Spanish news sources report that the upcoming 2019 budget will likely carry severe advertising restrictions for licensed gambling/betting incumbents, as the PSOE minority government seeks to revamp Spain’s advertising code.

Last week, Prime Minister Pedro Sanchez (PSOE – Socialist Workers Party) struck a budget proposal deal with socialist Podemos party leader Pablo Iglesias.

Branded as Spain’s ‘socially progressive budget’, PSOE moves towards its first legislative victory since taking leadership of Spain’s government last June, following the resignation of Partido Popular’s Mariano Rajoy attached to multiple corruption charges.

Striking a budget agreement with Podemos, Sanchez and the minority PSOE seek to stave off opposition calls for a snap general election in 2019.

The agreed budget is reported to have a mandate seeking to restrict/limit the advertising of ‘predatory industries’ (betting, pay-day loans, credit lending) targeting Spanish consumers, a governance directive pursued by Podemos since 2015.

All Spanish news sources report that PSOE and Podemos will seek to toughen Spain’s advertising standards with regards to betting advertising/marketing practices.

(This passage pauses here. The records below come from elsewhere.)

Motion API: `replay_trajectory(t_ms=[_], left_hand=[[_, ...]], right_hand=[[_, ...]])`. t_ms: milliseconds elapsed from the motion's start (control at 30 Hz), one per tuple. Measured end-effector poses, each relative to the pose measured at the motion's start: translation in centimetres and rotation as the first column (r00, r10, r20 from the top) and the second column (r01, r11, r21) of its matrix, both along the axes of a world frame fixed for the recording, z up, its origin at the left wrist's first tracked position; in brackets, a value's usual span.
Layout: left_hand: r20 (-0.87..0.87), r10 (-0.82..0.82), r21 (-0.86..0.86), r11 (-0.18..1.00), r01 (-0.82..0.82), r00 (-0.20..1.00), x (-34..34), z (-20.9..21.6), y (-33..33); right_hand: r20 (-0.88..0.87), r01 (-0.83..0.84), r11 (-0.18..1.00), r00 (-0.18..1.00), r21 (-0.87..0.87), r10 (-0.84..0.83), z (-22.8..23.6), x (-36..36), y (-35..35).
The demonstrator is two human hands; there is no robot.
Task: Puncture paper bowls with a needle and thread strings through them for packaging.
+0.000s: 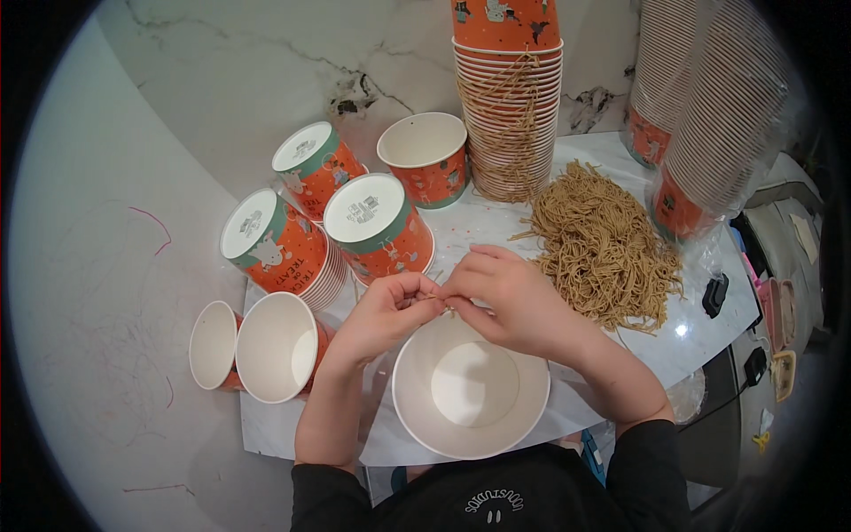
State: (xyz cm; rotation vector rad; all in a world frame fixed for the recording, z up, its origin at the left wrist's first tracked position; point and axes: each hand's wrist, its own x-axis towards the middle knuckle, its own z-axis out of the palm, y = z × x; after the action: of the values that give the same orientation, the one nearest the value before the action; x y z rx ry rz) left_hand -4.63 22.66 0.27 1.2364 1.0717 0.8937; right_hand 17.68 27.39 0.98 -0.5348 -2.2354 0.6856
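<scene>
My left hand (393, 312) and my right hand (498, 293) meet fingertip to fingertip over the far rim of a paper bucket (470, 434) with a white inside. Both are closed in a pinch on a thin piece of brown string (451, 311); only short bits of it show between the fingers. The bucket stands upright in front of me, and nothing is seen inside it. To the right of my right hand lies a big tangled heap of brown string (612, 248). Just beyond my left hand, an orange and green bucket (365, 213) stands upside down.
More upturned buckets (270, 235) stand at the left, beside two tipped on their sides (277, 348). Behind is an upright bucket (424, 146) and a tall stack (507, 124) draped with string. Plastic-wrapped stacks (722, 106) rise at the right, near a black clip-like object (714, 295).
</scene>
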Motion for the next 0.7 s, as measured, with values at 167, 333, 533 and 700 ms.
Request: replay_trajectory(t_ms=[167,333,533,700], left_hand=[[-0.036,0.001,0.023,1.0,0.0,0.999,0.0,-0.3,0.1],[-0.057,-0.008,0.02,1.0,0.009,0.998,0.0,-0.2,0.2],[-0.061,0.002,0.015,1.0,-0.001,0.998,0.2,-0.3,0.0],[-0.225,0.26,0.32,0.93,-0.181,0.939,1.6,0.2,-0.6]], right_hand=[[0.047,0.02,0.922,0.998,0.388,-0.041,-0.4,-0.5,0.1],[0.098,-0.011,0.888,0.994,0.46,-0.038,-0.5,-0.2,0.7],[0.098,0.008,0.872,0.993,0.489,-0.064,-0.3,-0.3,0.3],[0.092,0.032,0.894,0.992,0.447,-0.082,-0.3,-0.2,0.3]])
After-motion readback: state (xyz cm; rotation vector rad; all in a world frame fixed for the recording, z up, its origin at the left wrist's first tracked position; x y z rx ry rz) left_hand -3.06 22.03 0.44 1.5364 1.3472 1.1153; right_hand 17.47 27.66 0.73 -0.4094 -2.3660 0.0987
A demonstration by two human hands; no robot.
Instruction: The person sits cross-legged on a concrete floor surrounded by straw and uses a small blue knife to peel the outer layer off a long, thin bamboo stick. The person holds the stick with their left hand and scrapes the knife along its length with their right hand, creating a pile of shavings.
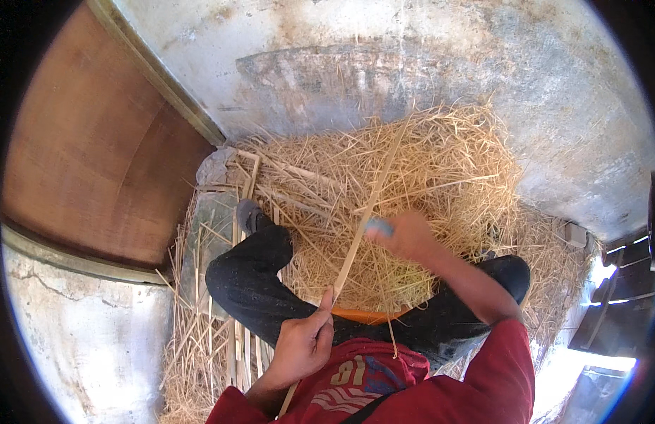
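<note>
Bamboo strip (pixel 366 212) pinched in your left hand (pixel 306 343) — right hand (pixel 405 235), fist around a blade, could slip and cut you.

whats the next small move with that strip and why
Probably draw the right hand further up along the long pale strip. The left hand pins its near end by the lap, while the right, blurred, grips a small bluish tool midway, and the part over the straw pile lies beyond it.

1 long pale split bamboo strip (pixel 366 212) | 1 heap of dry yellow straw (pixel 440 162) | 1 orange curved rim (pixel 370 315) | 2 bare hands: left hand (pixel 302 343), right hand (pixel 408 233)
</note>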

However, it remains unclear what exact restrictions the government will choose to implement.

Spanish regulator DGOJ is currently undertaking its third licensing window, which is due to close on 17 December 2018, expanding Spain’s online gambling marketplace. Newspaper El Pais reports that PSOE will treat ‘betting like tobacco’, implementing tougher restrictions aimed at protecting minors and vulnerable consumers.

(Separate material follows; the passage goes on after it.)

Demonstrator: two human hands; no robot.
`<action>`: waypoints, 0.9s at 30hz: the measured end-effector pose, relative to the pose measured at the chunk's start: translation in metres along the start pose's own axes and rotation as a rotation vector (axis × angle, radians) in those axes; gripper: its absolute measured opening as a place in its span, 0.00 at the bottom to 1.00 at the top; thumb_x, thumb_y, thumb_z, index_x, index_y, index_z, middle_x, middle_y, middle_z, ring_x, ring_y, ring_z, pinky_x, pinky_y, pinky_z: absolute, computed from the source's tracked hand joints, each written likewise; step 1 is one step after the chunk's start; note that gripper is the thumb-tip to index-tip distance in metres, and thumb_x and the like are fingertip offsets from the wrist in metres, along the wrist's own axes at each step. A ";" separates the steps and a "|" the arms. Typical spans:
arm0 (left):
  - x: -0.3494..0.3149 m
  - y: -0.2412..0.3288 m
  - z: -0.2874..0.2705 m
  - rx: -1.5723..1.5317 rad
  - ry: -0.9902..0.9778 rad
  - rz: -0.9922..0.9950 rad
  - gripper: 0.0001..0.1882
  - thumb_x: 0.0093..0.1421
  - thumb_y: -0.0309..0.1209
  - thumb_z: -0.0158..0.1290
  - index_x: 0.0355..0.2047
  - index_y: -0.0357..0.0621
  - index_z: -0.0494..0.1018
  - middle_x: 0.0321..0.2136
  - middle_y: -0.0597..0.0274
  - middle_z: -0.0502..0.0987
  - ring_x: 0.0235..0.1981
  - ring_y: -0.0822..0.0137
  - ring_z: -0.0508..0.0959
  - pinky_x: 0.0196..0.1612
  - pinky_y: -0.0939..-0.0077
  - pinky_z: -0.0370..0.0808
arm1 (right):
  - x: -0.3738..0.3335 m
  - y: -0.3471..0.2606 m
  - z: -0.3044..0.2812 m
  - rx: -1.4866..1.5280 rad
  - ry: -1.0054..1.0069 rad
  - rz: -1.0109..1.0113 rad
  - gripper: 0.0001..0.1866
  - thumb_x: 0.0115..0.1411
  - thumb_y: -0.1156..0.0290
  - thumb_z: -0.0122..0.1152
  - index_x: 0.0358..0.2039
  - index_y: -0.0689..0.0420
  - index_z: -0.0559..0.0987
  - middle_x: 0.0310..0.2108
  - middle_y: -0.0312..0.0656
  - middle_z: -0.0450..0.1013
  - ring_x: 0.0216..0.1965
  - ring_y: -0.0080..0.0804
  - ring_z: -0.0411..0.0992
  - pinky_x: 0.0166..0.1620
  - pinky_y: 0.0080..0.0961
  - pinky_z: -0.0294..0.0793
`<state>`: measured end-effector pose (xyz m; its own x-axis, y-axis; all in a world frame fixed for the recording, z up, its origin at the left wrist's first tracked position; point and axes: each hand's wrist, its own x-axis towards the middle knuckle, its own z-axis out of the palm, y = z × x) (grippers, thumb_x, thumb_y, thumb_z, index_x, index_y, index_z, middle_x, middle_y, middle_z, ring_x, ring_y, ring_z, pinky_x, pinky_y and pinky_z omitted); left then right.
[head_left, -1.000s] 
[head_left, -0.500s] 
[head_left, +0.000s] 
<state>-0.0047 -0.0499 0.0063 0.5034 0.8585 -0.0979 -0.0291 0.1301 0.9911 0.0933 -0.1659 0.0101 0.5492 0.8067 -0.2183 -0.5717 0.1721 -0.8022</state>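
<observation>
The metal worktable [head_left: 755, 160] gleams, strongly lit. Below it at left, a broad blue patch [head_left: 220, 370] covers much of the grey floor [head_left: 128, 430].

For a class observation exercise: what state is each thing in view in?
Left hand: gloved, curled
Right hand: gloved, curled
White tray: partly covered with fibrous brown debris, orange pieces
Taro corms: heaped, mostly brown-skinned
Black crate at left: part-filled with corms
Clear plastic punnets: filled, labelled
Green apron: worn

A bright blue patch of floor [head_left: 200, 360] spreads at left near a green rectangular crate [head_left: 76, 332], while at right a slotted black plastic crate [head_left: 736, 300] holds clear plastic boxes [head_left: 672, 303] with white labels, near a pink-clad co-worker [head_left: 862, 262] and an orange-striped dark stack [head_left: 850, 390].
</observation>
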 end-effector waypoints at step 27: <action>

Meanwhile, elDiario.es details that PSOE and Podemos, will move to significantly reduce betting related adverts aired during TV sports broadcasts, and throughout Radio verticals.

Furthermore, a new advertising code would ban Spanish licensed operators from utilising celebrities or athletes to promote gambling products/services.

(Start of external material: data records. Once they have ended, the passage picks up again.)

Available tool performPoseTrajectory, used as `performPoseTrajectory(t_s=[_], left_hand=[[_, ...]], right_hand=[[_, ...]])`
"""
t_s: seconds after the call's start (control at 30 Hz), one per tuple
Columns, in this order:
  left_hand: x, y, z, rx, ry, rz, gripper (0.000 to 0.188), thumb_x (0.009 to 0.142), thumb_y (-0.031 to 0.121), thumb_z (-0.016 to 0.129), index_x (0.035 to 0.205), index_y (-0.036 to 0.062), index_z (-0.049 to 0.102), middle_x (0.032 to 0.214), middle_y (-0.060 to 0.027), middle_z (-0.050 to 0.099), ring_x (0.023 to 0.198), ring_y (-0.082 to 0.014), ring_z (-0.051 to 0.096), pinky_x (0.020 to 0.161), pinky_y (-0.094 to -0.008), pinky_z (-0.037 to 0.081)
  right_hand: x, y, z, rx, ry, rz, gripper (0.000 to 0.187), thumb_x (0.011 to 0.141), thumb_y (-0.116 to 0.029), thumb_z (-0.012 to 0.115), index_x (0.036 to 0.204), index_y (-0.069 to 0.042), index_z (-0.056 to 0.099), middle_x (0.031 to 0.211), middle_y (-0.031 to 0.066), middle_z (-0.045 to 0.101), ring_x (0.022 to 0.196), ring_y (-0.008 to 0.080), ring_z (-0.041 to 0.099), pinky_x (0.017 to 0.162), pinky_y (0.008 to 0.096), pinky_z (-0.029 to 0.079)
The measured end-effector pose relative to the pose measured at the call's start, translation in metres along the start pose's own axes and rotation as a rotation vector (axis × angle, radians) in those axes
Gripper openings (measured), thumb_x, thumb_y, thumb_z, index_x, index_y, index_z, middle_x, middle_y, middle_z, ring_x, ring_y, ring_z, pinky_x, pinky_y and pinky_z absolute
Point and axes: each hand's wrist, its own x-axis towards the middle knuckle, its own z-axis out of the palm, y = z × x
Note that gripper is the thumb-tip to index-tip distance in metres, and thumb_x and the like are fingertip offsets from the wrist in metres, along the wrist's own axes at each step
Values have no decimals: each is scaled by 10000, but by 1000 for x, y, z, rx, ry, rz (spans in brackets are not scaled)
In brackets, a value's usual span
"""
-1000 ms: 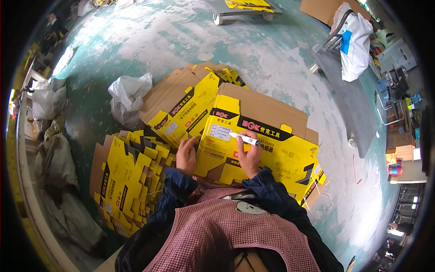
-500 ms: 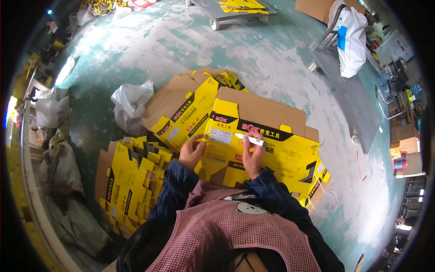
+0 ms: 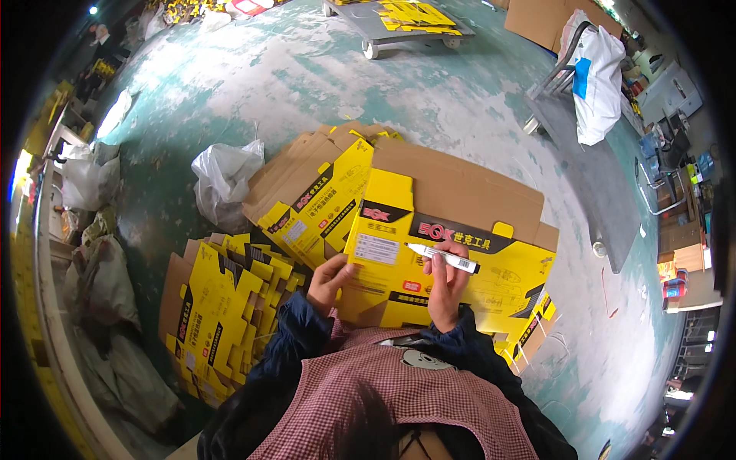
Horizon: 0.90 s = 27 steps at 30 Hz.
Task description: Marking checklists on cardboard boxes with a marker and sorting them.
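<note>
A flat, unfolded yellow cardboard carton [image 3: 491, 272] with black bands and a brown flap lies in front of me on a pile of similar ones. My left hand [image 3: 328, 282] pinches its left edge, thumb on top. Between the fingers of my right hand [image 3: 447, 290] is a white marker pen [image 3: 460, 262] with a black end. Its tip points left, close to the right edge of a white printed label [image 3: 376, 249] on the carton. Whether the tip touches the cardboard I cannot tell.
More flat cartons [image 3: 322, 195] fan out behind, and another stack [image 3: 207, 299] lies at the left. A clear plastic bag [image 3: 224, 176] sits beyond them. A wheeled cart [image 3: 360, 27] stands far off; a grey platform trolley [image 3: 594, 176] with a white sack [image 3: 598, 88] is at right.
The carton appears larger and slightly farther right in view. My right hand has shifted right and a little down with the marker pen. My left hand keeps its hold on the edge.
</note>
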Motion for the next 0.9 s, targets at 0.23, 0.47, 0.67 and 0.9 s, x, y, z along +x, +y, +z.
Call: performPoseTrajectory(t_s=[0.23,0.47,0.67,0.9], left_hand=[[24,27,-57,-331,562,386,331,977,147,511,1275,4,525,1177,-79,621,1016,-192,607,869,-307,483],[74,-4,-168,-476,687,651,427,971,89,510,1390,67,434,1223,-88,602,1022,-194,610,835,-352,526],[94,-86,-229,106,1116,336,499,900,44,570,1379,53,429,1051,-141,650,887,-206,630,767,-343,517],[68,-85,-80,227,500,94,349,897,-13,521,1244,17,544,979,-51,580,871,-105,534,721,-235,452]], right_hand=[[-1,-10,6,52,-75,-27,191,929,-85,564,1085,-46,460,908,66,541,748,85,514,690,217,446],[-1,3,1,-33,-52,-2,168,933,-91,560,1069,-45,474,940,56,536,771,79,516,705,219,449],[2,25,4,-122,-32,-30,129,944,-76,542,1054,-31,492,884,43,539,769,95,507,712,229,437],[16,69,-6,-502,18,-85,134,903,-129,616,970,-27,561,858,67,617,731,139,576,646,278,458]])
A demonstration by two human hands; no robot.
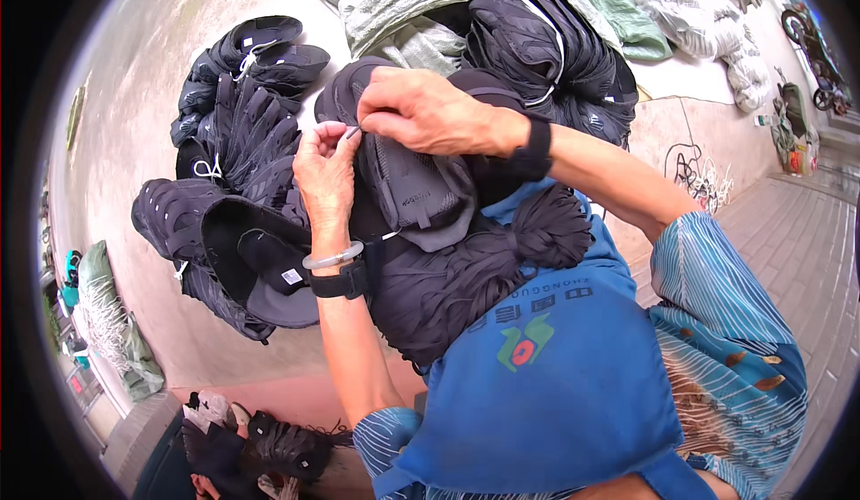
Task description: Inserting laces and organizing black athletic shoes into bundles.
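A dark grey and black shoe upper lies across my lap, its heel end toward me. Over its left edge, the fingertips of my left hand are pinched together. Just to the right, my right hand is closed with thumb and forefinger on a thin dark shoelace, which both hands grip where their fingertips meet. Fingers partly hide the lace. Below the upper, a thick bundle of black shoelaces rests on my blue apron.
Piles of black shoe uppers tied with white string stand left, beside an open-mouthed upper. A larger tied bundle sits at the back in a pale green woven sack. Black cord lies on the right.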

The 2019 budget agreement will have caught the eye of Spanish football clubs, who have previously been criticised by Pablo Iglesias and Podemos for their ‘indifference to betting advertising and sponsorships’.

PSOE will present its budget to the EU on 15 October, seeking to gain approval on its spending plans and fiscal policies. The budget will then be forwarded to Spain’s Congress for final voting, in which PSOE and Podemos require 176 votes for its approval.